Re: openMP with O2 optimization level

rafael1234 · ‎08-12-2009

I wrote a program with openMP directives and compiled it with the intel compiler several times.
When compiling with O0 optimization level,performance is very good.
But when compiling with O2 optimization level I noticed a significant drop in performance. in fact, the program runs slower with openmp+O2 than without openmp and O2.
Does anyone know why is this happening? what does O2 exactly do that causes the major drop in performance when using openmp?
Thanks!!

Michael_K_Intel2 · ‎08-12-2009

Quoting - rafael1234

I wrote a program with openMP directives and compiled it with the intel compiler several times.
When compiling with O0 optimization level,performance is very good.
But when compiling with O2 optimization level I noticed a significant drop in performance. in fact, the program runs slower with openmp+O2 than without openmp and O2.
Does anyone know why is this happening? what does O2 exactly do that causes the major drop in performance when using openmp?
Thanks!!

Hi!

Can you be more specific on what you mean with "drop in performance"? Is it a hard drop in absolute performance (e.g. -O0 gives 1 minute runtime, -O2 gives 2 minutes)? Or is it a drop in relative performance, e.g. speed-up with different number of threads?
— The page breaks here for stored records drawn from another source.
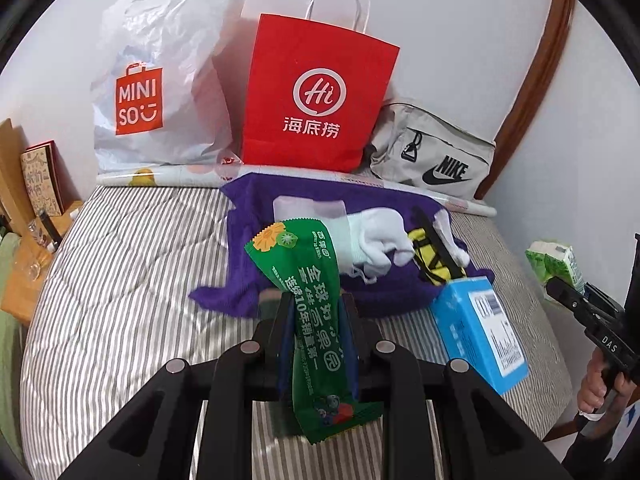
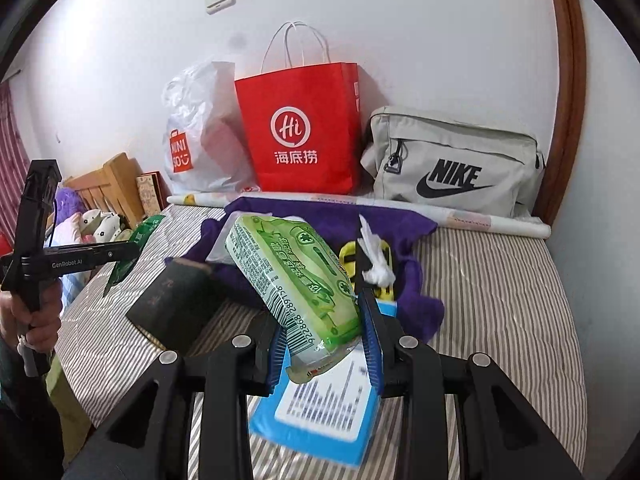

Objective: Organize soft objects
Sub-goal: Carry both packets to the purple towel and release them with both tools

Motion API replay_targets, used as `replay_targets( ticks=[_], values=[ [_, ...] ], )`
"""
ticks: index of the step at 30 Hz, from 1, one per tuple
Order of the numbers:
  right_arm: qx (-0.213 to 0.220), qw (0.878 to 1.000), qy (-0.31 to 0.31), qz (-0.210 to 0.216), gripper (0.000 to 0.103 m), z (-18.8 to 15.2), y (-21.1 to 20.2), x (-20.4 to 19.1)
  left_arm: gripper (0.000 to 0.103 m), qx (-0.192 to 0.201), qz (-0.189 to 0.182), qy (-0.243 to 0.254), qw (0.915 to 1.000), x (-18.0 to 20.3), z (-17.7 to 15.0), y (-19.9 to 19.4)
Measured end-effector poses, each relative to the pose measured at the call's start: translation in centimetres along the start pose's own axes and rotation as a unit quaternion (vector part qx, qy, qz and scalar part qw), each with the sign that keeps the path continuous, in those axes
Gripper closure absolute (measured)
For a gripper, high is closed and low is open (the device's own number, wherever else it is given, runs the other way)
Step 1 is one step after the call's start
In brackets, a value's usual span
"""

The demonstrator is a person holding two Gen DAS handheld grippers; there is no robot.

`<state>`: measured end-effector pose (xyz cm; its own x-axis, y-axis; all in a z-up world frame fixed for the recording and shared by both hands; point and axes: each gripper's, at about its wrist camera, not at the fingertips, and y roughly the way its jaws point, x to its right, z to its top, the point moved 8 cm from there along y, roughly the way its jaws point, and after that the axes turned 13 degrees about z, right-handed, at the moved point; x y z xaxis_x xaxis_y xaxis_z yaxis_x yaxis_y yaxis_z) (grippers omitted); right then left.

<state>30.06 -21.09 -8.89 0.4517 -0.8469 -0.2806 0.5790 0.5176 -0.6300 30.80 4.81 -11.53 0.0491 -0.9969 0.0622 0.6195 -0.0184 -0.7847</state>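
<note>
Both grabbers are loaded: left gripper is pinched mid-length on a crinkly dark-green foil snack packet, right gripper squeezes a squishy pale-green tissue pack. Both light, probably slippery. Below sit a purple cloth, white socks, blue box; bags crowd the wall.

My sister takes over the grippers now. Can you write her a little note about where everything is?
Left gripper: shut on the green snack packet, held above the bed.
Right gripper: shut on the tissue pack, also lifted.
On the purple cloth: white socks and a yellow-black item. The blue box sits at its edge, a dark book beside it.
Bags at the wall: Miniso bag, red bag, Nike bag.
Done: both packs picked up.
Left: nothing visibly bagged yet; place both, then the rest.
</note>
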Motion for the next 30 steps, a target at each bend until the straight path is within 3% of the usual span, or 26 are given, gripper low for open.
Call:
replay_targets(
  ticks=[14,30],
  values=[
    [-0.008,1.000,-0.005,0.001,0.069,3.1,4.6,1.8,0.082,-0.016,-0.003,-0.002,0.9999,0.1,3.6,4.4],
    [-0.051,0.998,-0.017,0.018,0.069,3.1,10.1,2.9,0.082,-0.035,-0.022,-0.002,0.9991,1.5,6.1,8.5]
  ],
)
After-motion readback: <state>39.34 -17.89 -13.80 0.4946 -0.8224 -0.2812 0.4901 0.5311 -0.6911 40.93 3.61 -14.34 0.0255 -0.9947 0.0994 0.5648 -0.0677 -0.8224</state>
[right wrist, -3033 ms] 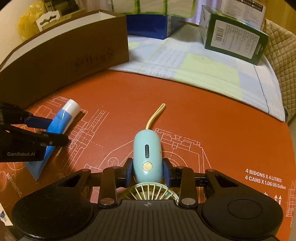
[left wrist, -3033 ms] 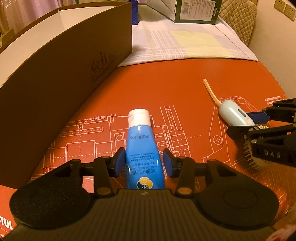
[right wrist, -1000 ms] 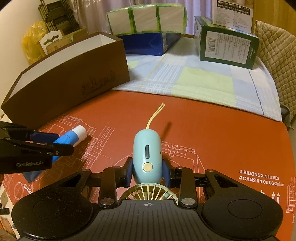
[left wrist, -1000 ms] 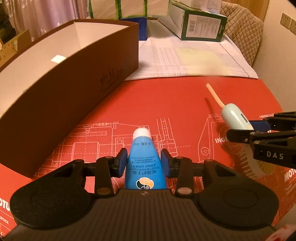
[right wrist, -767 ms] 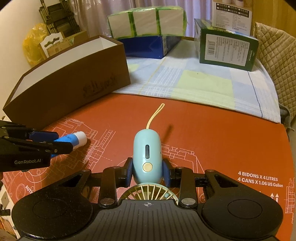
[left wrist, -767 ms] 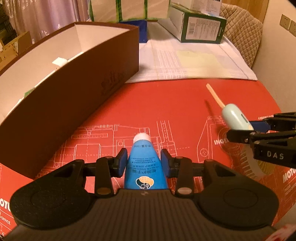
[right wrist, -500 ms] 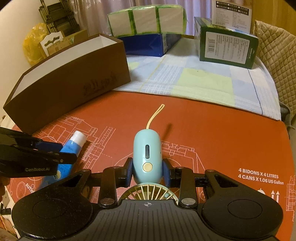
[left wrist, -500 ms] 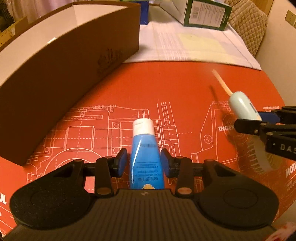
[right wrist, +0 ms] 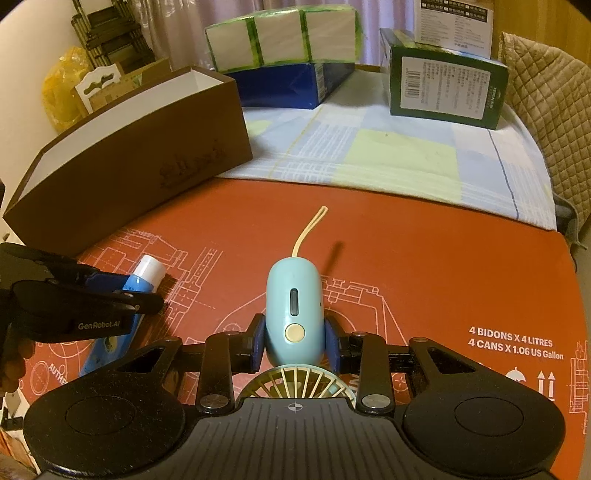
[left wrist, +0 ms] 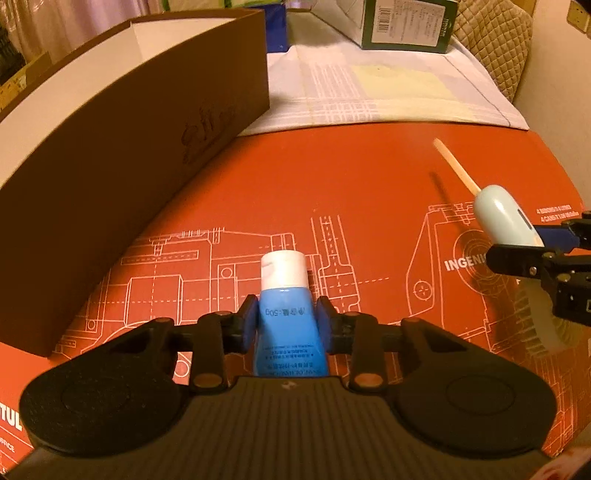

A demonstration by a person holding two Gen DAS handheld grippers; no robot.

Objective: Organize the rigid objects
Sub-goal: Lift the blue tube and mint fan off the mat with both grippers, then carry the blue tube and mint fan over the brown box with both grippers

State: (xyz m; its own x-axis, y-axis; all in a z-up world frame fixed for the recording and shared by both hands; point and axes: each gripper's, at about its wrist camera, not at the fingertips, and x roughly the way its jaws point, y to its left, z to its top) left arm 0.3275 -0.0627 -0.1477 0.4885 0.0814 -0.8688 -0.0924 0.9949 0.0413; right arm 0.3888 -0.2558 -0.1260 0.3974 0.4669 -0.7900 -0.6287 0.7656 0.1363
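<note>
Flanking the work area on its left side, a long brown box point(right wrist: 140, 158) with white inner walls stands open-topped on the red printed sheet point(left wrist: 369, 192) that covers the tabletop, its long wall running close beside the blue tube point(left wrist: 286, 325). Behind the sheet lies a pale checked cloth point(right wrist: 388, 151), and on it stand a dark green carton point(right wrist: 447, 88) and a blue box point(right wrist: 291, 85) with a green-banded white pack point(right wrist: 280, 35) on top. A quilted cushion point(right wrist: 546, 92) borders the far right edge.

Between the brown box and the fan, the red sheet is bare and flat, with open room toward the cloth.

The left tool point(left wrist: 286, 325) has its jaws closing around the soft, white-capped tube, which lies on the sheet between the blue pads; whether they already press on it cannot be told. The right tool point(right wrist: 294, 341) is clamped narrow on the smooth, rounded pale-blue handle of a small handheld fan point(right wrist: 294, 310), its ribbed cream guard near the camera and a thin beige loop strap point(right wrist: 308, 229) reaching out from the handle's far end.
</note>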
Can you post some timing data for the number of threads used or can you even publish the program so that somebody is able to tell where the problem might be?

Cheers,
-michael

TimP · ‎08-12-2009

Quoting - rafael1234

I wrote a program with openMP directives and compiled it with the intel compiler several times.
When compiling with O0 optimization level,performance is very good.
But when compiling with O2 optimization level I noticed a significant drop in performance. in fact, the program runs slower with openmp+O2 than without openmp and O2.
Does anyone know why is this happening? what does O2 exactly do that causes the major drop in performance when using openmp?
Thanks!!

The one situation I know of this nature occurs on NUMA platforms, where you use an initial first-touch loop to permit the OpenMP run-time to assign shared data in accordance with a fixed static schedule. If the first-touch loop appears to be a do-nothing loop, optimization levels above -O0/0d will do away with it, destroying your effort to obtain locality.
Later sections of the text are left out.